Depth of field with a dog

Explainer: What is Depth of Field in Photography?

Definition: the distance from the lens where objects appear in-focus and sharply rendered.

One of the most basic elements of photography composition is depth of field. You can use depth of field for artistic purposes, to draw attention to certain areas and calculate the sharpest possible distance for your photo.

How to Use Depth of Field in Composition

Depth of field allows you to determine the focus of a picture. A shallow depth of field, for example, softens the background and can bring one specific subject into stark relief, making it the obvious focus your photo’s composition. A deep depth of field can allow you to show the beauty and majesty in a large landscape scene.

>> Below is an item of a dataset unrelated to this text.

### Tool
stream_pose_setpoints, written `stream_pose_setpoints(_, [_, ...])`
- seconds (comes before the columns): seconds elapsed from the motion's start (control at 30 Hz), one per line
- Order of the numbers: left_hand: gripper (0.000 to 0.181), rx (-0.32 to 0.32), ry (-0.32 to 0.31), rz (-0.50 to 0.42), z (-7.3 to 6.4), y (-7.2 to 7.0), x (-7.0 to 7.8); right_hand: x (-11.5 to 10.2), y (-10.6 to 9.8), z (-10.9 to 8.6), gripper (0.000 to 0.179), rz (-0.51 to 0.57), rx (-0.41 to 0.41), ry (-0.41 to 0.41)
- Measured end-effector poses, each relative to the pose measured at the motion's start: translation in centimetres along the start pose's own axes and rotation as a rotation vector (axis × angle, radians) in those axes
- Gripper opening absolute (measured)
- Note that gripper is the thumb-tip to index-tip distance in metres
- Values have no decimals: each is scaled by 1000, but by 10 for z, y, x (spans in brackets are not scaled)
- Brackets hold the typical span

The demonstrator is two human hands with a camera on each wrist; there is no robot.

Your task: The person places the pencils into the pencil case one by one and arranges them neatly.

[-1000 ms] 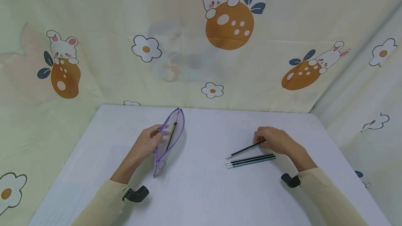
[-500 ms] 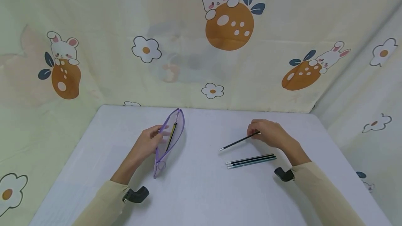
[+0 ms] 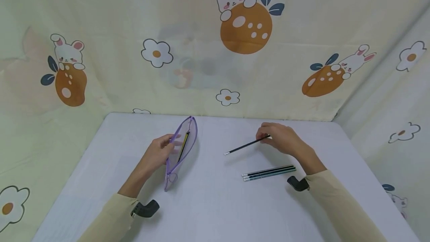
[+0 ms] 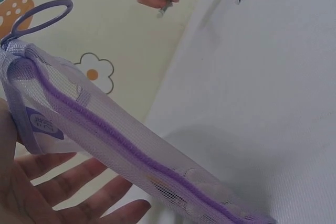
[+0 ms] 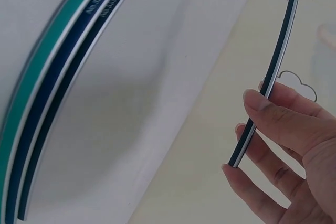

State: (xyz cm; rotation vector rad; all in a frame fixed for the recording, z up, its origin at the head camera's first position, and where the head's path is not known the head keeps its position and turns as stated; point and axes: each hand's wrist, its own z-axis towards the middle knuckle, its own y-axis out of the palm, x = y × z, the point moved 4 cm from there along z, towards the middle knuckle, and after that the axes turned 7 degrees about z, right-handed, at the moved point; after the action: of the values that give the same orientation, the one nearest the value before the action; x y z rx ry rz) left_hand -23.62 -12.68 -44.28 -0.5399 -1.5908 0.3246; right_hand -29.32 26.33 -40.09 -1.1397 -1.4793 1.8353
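My left hand (image 3: 158, 154) holds a see-through mesh pencil case (image 4: 113, 129) with purple trim, its mouth spread wide in the head view. Inside the case lies a black-and-yellow pencil (image 3: 183, 145). In the left wrist view the thumb is at the case's end and the other fingers spread behind the mesh. My right hand (image 3: 282, 139) pinches a dark pencil (image 3: 246, 145) near one end, raised above the table, its white-tipped end toward the case. In the right wrist view, thumb and fingertips grip this pencil's lower part (image 5: 262, 95).
Several pencils (image 3: 268, 173), dark and teal, lie side by side on the white table (image 3: 215, 204) below my right hand. A purple loop (image 4: 44, 17) hangs off the case's end. Behind the table hangs a cream curtain (image 3: 188, 18) printed with rabbits and flowers.
My right hand has moved left and away from me with the pencil, rising off from the other pencils. The left hand and pencil case have stayed in place.
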Motion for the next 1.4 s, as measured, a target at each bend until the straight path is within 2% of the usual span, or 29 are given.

Your viewer’s eye will automatically hone in on the most in-focus part of the picture. If the entire picture is largely in focus, which is common in landscapes and cityscapes, the viewer will have no one focus and will take the picture in as a whole. (That’s when you need to make sure you have foreground and background elements lining up well.)

Both of these concepts can be used to great artistic effect, either drawing attention to or away from some element of the photograph.

What is the difference between depth of field and bokeh?

Bokeh, too, makes use of out of focus and in-focus light for an artistic effect. The difference is quality—parts of your photo that are out of the DOF are simply blurry. Bokeh is the quality of the blurred light, something which can vary a surprising amount.

How to Control Depth of Field via Camera Settings

Depth of field is dictated by three things: the diameter of the lens aperture, the focal length, and the distance from the subject. Wider apertures have greater effect on depth of field than narrow apertures. Longer focal lengths mean shallower depths of field, and the closer a subject is to a camera, the shallower the DOF will be.

For deeper DOF, you want a narrow aperture, shorter focal length, and greater distance from the subject. For a shallower DOF, you’ll want a wider aperture, longer focal length, and less distance between the camera and the object.